Yeah, these days if a film has "legs" (e.g. Black Panther, Wonder Woman, Jumanji: Welcome to the Jungle, The Force Awakens) it's usually in release about 24 weeks, give or take. Most animated features stick around that long too--I guess most theatres figure they can run daytime and weekend matinee showings for children with caregivers at home during the day, etc. for months without hurting the evening screenings of the latest blockbuster. But every few years you get an outlier like Frozen or The Greatest Showman that runs for over 30 weeks.
Fun bit of trivia: it's claimed that The Rocky Horror Picture Show has continually been in theatres since its 1975 release.
Trike wrote: "“Limited release” wasn’t an artisanal choice like today, it was a function of testing a film in front of audiences and the practical issue of striking physical prints. Movies were sometimes re-edited after their initial releases to make them more audience-friendly. But mostly it just cost a lot of money to make a new print. Once attendance dropped below a certain point, a theatre would box up the reels and send them to the theatres in smaller cities. It was entirely possible that the actual print audiences saw in Fort Wayne was the one that had played in Chicago the month before."
Another tangential bit of trivia: Dawson City in the Yukon was one of the last towns on the circuit during the silent film era, and a lot of film reels sent there were never returned: there wasn't much concern about archiving back in the silent film era, and the cellulose nitrate film stock in use at the time was a very fragile medium. (Anywhere from 75%-90% of films from that period are thought to be lost forever). Forty years ago, they were digging for a new parking lot and uncovered a trove of over 500 silent film reels mostly thought lost, buried since 1929 and preserved by this unintended permafrost vault. This story is told in the documentary Dawson City: Frozen Time.


Thanks for the article Joseph, and the jog down memory lane.

Boston, MA — Charles Triplex is where I saw Star Wars for the first time. Had a blast at the theater with a large group of people.

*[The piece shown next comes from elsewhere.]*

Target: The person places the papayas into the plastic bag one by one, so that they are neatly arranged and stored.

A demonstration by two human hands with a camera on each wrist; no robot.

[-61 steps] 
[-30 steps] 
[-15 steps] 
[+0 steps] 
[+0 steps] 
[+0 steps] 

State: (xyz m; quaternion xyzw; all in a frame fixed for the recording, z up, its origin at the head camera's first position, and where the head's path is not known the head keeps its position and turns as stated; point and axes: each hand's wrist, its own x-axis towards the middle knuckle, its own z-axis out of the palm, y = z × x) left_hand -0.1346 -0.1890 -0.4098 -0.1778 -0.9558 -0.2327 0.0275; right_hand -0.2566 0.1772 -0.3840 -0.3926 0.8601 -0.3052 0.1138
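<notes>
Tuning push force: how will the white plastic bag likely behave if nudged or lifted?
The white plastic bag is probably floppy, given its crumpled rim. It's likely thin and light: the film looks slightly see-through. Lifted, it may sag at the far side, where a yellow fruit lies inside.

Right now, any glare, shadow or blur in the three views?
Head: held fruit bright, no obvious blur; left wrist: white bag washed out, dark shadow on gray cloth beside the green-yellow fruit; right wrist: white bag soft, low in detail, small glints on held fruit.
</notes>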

We didn’t get Saturday Night Fever until 1979 (I remember doing the dance routine in it for my Year 10 Farewell at the end of the year and we’d not long seen it. And we got Grease around the same time. It was like that a lot at the time. We were always at least a year after Sydney got it because the film had to physically go from place to place in the country.

My cousin James had a similar experience. His birthday is today (Jan 3rd) and when he was about 1-1/2 in summer of 1978 they took him to see Star Wars because it was still playing. For some inexplicable reason just before the movie started he began cheering. I guess he was reading the mood in the room.

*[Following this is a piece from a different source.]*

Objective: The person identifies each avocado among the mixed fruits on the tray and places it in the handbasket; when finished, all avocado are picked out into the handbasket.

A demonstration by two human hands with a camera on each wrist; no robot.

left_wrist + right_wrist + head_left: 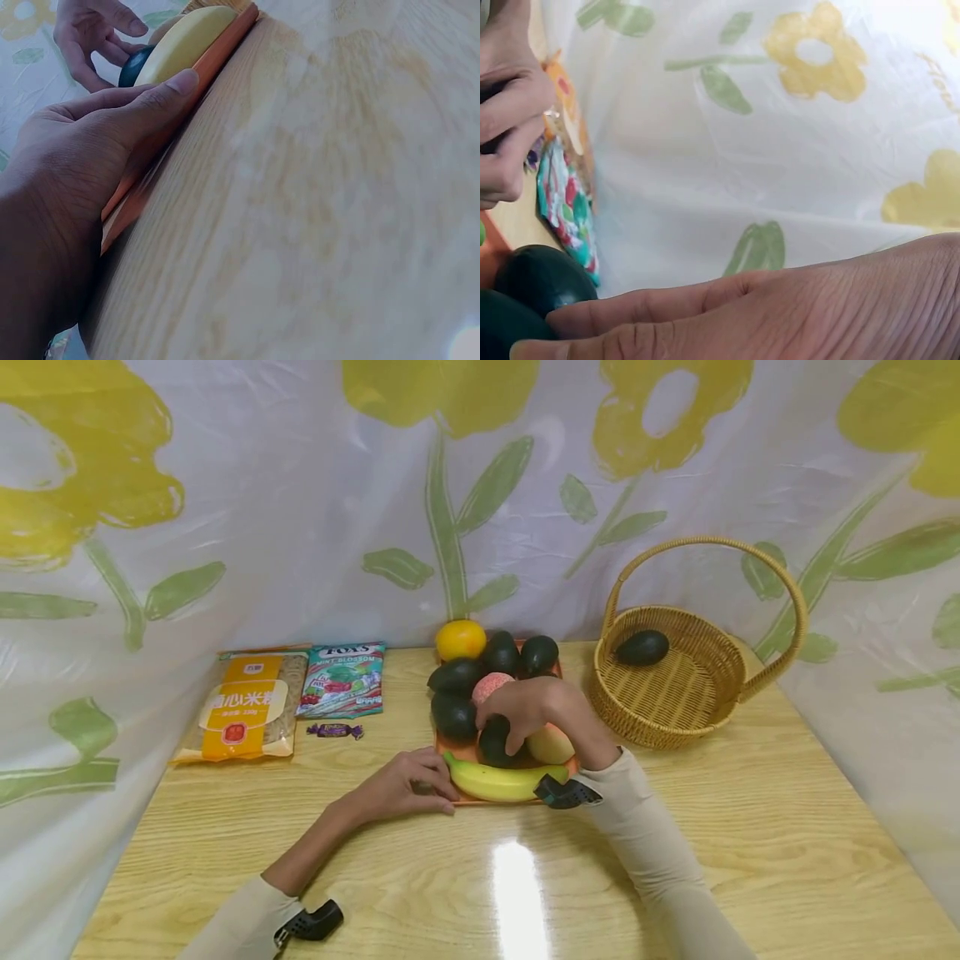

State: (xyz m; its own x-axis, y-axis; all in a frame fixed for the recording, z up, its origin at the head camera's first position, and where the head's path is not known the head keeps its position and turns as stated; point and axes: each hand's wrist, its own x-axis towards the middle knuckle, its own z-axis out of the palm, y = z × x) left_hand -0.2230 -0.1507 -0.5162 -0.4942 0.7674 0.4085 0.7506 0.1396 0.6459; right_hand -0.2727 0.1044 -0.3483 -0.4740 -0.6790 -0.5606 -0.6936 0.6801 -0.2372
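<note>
An orange tray point(467, 803) of fruit stands mid-table, with a banana point(498, 781) along its front edge. My right hand point(528, 714) reaches in from above, its thumb and fingers round a dark green avocado point(497, 745) behind the banana. In the right wrist view the fingertips lie against that avocado point(506, 330), beside another avocado point(544, 277). My left hand point(405, 785) grips the tray's front left corner; the left wrist view shows the thumb along the tray's rim point(225, 51). More avocados point(453, 717), a pinkish speckled round fruit point(491, 683) and a yellow-orange fruit point(461, 641) fill the tray.
To the right stands a wicker basket point(667, 727) with a tall handle and one avocado point(642, 647) inside. At the left lie an orange-labelled snack bag point(247, 706), a teal candy bag point(342, 681) and a purple-wrapped candy point(335, 731). A flowered curtain point(300, 527) hangs behind.
</note>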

Tell me you weren't the projectionist or something & didn't have to watch it all year. I liked Home Alone, but I wouldn't want to have to watch it more than once in a year.

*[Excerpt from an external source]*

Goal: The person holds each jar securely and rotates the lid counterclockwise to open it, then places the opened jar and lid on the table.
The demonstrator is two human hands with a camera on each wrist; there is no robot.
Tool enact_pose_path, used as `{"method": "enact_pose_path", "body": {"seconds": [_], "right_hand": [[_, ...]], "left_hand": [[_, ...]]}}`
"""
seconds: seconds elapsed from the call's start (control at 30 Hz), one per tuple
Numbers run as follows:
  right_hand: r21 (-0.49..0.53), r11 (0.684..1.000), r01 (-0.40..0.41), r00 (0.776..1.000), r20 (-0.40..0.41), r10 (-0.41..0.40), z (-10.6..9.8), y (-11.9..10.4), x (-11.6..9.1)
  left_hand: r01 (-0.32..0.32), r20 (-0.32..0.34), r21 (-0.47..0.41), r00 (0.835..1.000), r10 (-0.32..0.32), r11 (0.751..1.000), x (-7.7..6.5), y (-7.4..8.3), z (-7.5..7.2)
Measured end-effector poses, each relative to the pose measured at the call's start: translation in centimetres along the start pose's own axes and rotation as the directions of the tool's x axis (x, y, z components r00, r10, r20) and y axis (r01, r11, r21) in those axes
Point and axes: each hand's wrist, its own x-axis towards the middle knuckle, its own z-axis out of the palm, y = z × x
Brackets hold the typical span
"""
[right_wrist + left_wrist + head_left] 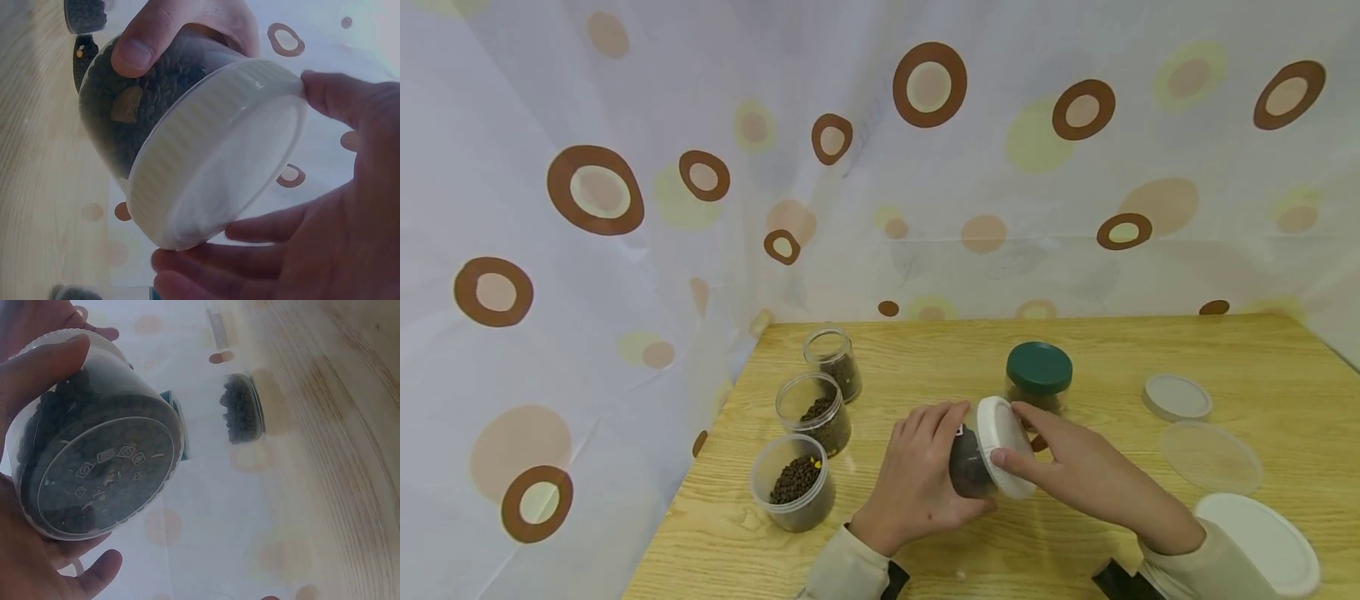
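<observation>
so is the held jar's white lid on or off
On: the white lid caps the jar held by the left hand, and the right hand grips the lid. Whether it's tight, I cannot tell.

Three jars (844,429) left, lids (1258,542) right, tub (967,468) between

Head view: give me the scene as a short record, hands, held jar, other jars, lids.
left hand: grips tilted jar of dark pellets
right hand: holds white lid at the jar's mouth
seal: tightness cannot be told
left row: front jar, middle jar, rear jar, open, pellets inside
behind hands: green-lidded jar
right: far lid, clear disc, near lid, flat on table
</observation>
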Motion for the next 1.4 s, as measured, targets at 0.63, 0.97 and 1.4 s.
{"method": "enact_pose_path", "body": {"seconds": [0.63, 0.97, 1.4], "right_hand": [[-0.100, 0.905, 0.412, 0.897, -0.130, -0.423, 0.3, 1.0, -0.8], [-0.115, 0.911, 0.397, 0.901, -0.139, -0.410, -0.2, 1.0, -1.4], [0.042, 0.984, 0.174, 0.979, -0.111, -0.168, -1.0, 1.1, -1.4]], "left_hand": [[0.021, 0.012, -0.058, 1.000, -0.020, 0.998, 0.0, -0.1, -0.2], [0.025, 0.013, -0.076, 1.000, -0.024, 0.997, 0.1, -0.1, -0.1], [0.025, 0.011, -0.056, 1.000, -0.024, 0.998, 0.2, -0.1, -0.6]]}}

Tell me you weren't the projectionist or something & didn't have to watch it all year. I liked Ho..."
Just an usher, luckily. Our projectionist (back in the projectionist union days, when it was a trade) was a guy we called Dirty Bob, and there are few stories about him fit to tell in this venue.

Just an usher, luckily. Our projectionist (back in the projectionist union days, when it was a trade) was a guy we called Dirty Bob, and there are few stories about him fit to tell in this venue. "
That sounds like the plot of a funny independent film.